• [Exercise requirements]:
Lift out each line of the data that holds "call".

• [Given data]:

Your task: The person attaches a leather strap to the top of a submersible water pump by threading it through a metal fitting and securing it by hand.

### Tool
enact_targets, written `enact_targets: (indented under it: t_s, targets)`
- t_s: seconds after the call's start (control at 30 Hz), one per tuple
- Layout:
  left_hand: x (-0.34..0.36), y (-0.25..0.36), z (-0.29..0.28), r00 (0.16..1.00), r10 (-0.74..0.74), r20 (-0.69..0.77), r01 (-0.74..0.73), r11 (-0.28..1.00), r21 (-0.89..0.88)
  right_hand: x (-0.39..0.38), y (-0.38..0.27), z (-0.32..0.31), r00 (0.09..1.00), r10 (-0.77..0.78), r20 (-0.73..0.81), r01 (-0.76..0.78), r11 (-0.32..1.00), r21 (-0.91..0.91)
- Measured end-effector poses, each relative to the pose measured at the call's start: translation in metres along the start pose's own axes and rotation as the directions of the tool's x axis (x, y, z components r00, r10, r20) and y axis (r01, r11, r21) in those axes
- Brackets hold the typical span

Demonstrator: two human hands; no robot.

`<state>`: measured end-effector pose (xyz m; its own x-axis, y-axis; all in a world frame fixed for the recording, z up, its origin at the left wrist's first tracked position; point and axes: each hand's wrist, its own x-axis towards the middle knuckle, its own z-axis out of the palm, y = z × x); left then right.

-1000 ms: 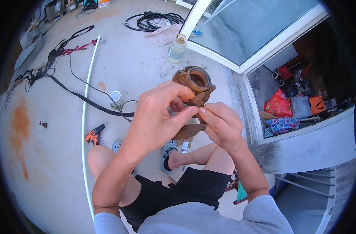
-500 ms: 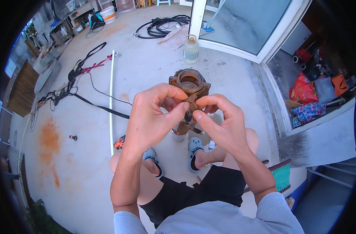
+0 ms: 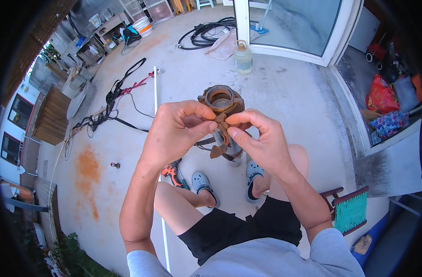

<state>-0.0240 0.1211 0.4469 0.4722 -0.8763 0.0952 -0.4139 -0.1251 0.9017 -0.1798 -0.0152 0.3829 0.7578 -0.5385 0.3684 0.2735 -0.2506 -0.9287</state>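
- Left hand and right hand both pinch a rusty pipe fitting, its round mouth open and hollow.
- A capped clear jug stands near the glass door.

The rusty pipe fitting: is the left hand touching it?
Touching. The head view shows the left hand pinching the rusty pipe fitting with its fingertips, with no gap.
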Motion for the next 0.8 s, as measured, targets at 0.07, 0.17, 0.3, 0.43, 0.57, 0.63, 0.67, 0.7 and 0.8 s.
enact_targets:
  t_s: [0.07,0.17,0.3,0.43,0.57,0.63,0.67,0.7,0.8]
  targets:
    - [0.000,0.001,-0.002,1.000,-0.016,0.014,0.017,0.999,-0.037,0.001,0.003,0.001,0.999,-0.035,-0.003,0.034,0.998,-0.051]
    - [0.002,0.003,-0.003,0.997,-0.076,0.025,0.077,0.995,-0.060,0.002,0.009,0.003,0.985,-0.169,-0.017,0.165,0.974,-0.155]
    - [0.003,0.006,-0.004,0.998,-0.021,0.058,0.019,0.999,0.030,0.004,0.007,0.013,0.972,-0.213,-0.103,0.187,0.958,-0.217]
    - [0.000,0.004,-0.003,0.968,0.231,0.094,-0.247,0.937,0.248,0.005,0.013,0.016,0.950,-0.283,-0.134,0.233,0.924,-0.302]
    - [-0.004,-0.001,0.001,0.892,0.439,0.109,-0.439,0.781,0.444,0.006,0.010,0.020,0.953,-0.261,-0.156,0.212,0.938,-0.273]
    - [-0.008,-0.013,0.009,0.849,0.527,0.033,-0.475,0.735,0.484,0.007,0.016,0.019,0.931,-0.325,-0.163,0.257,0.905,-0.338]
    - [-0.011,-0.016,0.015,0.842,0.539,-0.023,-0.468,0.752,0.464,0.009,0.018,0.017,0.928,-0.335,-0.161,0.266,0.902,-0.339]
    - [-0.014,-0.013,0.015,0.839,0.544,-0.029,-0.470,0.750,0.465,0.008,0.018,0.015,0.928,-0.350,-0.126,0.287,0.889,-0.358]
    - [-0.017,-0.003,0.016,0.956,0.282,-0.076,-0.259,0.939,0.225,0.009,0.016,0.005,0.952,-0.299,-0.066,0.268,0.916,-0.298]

• [Result]:
- t_s: seconds after the call's start (control at 30 Hz), one per tuple
- Measured end-effector poses, each relative to the pose measured at the call's start: translation in metres along the start pose's own axes and rotation as the directions of the tool's x axis (x, y, z components r00, r10, r20) and y axis (r01, r11, r21) in those axes

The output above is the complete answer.